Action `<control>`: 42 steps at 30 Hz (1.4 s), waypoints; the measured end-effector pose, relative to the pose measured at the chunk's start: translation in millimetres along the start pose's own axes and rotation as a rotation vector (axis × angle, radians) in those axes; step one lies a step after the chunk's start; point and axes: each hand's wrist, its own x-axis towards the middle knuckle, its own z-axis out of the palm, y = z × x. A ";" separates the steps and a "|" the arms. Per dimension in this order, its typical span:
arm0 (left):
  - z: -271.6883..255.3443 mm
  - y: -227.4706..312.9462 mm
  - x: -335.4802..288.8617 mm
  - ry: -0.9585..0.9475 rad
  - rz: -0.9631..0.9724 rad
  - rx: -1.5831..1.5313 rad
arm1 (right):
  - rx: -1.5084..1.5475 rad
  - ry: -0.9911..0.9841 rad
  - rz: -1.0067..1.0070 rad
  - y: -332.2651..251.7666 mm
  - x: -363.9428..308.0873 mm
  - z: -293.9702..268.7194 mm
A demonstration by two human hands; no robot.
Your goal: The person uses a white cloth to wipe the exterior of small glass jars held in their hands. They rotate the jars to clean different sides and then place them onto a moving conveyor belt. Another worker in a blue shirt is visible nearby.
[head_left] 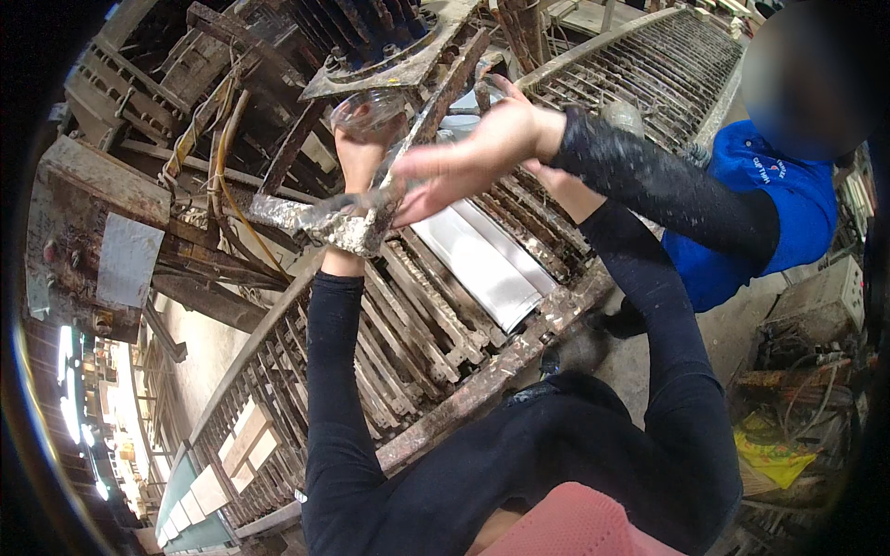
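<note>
My left hand (362, 148) is raised beside a crusted metal bar, under the machine plate. A clear, shiny, film-like thing (369, 109) covers its fingers, so their grip is hidden. A bracket caked with white residue (357, 230) crosses in front of my left wrist. My right hand (559, 188) reaches in from the right; a co-worker's forearm and hand (491, 139) cover its fingers. That co-worker's hand is smeared by motion and stretches toward the bar between my hands. Below, glossy white sheets or panels (482, 259) lie on the slatted rack (408, 310).
A dark blue machine part (357, 28) stands on a bolted plate above my hands. Yellowish cables (222, 139) hang at the left. The co-worker in a blue shirt (788, 222) stands close at my right. Another slatted section (640, 60) runs to the far right.
</note>
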 end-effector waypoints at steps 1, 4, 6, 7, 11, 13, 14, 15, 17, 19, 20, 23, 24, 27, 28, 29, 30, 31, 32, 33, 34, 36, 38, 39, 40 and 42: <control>3.0 1.4 -0.1 -0.019 -0.014 0.019 | -0.010 0.004 -0.046 -2.6 1.1 -1.6; 2.3 4.9 -0.5 -0.050 -0.043 0.099 | -0.031 -0.003 -0.110 -3.0 2.8 -2.2; -0.7 3.2 1.1 -0.062 -0.060 0.150 | -0.047 -0.017 -0.126 -2.7 5.9 -4.5; -1.6 2.2 2.1 -0.029 -0.038 0.147 | -0.060 -0.040 -0.134 -3.0 7.9 -5.9; -4.6 -9.9 5.5 0.069 0.040 0.064 | -0.089 -0.134 -0.158 -4.7 15.5 -13.4; -4.1 -11.7 7.7 0.041 0.015 0.070 | -0.091 -0.143 -0.164 -5.5 18.7 -18.0; -7.1 -12.3 8.5 0.031 0.003 0.101 | -0.101 -0.141 -0.162 -4.7 19.4 -17.5; -9.4 -12.9 8.8 0.021 -0.009 0.133 | -0.110 -0.141 -0.161 -4.0 20.0 -16.9; -9.7 -11.7 7.6 0.044 -0.004 0.049 | -0.092 -0.095 -0.148 -1.9 19.5 -14.3; -8.6 -7.6 6.0 0.048 -0.041 -0.020 | -0.071 -0.062 -0.123 -0.5 17.7 -10.9; -7.3 -1.1 4.5 0.039 -0.079 -0.050 | -0.059 -0.051 -0.108 -1.3 15.6 -9.5; -10.8 -2.8 9.6 0.034 -0.065 0.001 | -0.033 -0.031 -0.082 1.1 15.3 -4.0; -16.4 -8.2 12.9 0.042 -0.042 0.045 | -0.028 -0.029 -0.069 3.9 16.9 -1.3; -36.4 -30.9 23.9 0.012 -0.001 0.043 | 0.000 -0.031 -0.029 10.8 25.3 8.7; -44.3 -40.7 27.6 0.010 0.047 -0.110 | -0.028 -0.075 -0.027 14.4 30.8 12.4; -41.9 -41.6 28.2 -0.010 0.084 -0.164 | -0.049 -0.075 -0.045 12.3 35.0 10.8; -38.5 -42.3 28.5 -0.028 0.121 -0.216 | -0.070 -0.077 -0.062 10.2 38.6 9.1; -35.2 -42.6 29.1 -0.044 0.160 -0.267 | -0.091 -0.081 -0.077 7.8 42.0 7.6; -28.5 -36.7 30.2 -0.045 0.083 -0.223 | -0.102 -0.070 -0.084 3.0 46.1 2.2; -28.8 -32.9 29.6 -0.035 0.006 -0.170 | -0.130 -0.158 -0.120 3.9 46.1 0.1; -28.8 -31.9 31.7 -0.048 0.031 -0.096 | -0.148 -0.200 -0.113 2.7 45.5 -2.0; -29.4 -33.4 28.6 -0.022 0.024 -0.026 | -0.158 -0.242 -0.095 1.7 41.0 1.2; -30.2 -36.1 28.9 -0.010 0.044 -0.016 | -0.146 -0.210 -0.084 3.0 41.5 2.4; -30.1 -38.2 30.1 -0.007 0.057 -0.013 | -0.137 -0.207 -0.062 1.8 43.0 1.4; -29.6 -40.8 29.5 0.012 0.104 -0.017 | -0.133 -0.186 -0.062 1.7 43.7 -0.3; -32.7 -42.4 31.4 -0.014 0.111 -0.102 | -0.116 -0.149 -0.062 2.6 46.1 -0.1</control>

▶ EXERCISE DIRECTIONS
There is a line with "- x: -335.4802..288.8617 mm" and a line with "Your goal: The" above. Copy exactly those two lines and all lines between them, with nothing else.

▶ RESULT OF THIS TASK
  - x: -335.4802..288.8617 mm
  - ry: -0.9585..0.9475 rad
  - rz: -0.9631..0.9724 rad
  - rx: -1.5831..1.5313 rad
arm1 (right):
  - rx: -1.5084..1.5475 rad
  - ry: -0.9911..0.9841 rad
  - rz: -1.0067..1.0070 rad
  - y: -332.2651..251.7666 mm
  - x: -363.9428..308.0873 mm
  - z: -293.9702..268.7194 mm
A demonstration by two human hands; no robot.
Your goal: The person uses a white cloth to wipe the exterior of small glass jars held in their hands. They rotate the jars to clean different sides and then place them onto a moving conveyor belt. Another worker in a blue shirt is visible nearby.

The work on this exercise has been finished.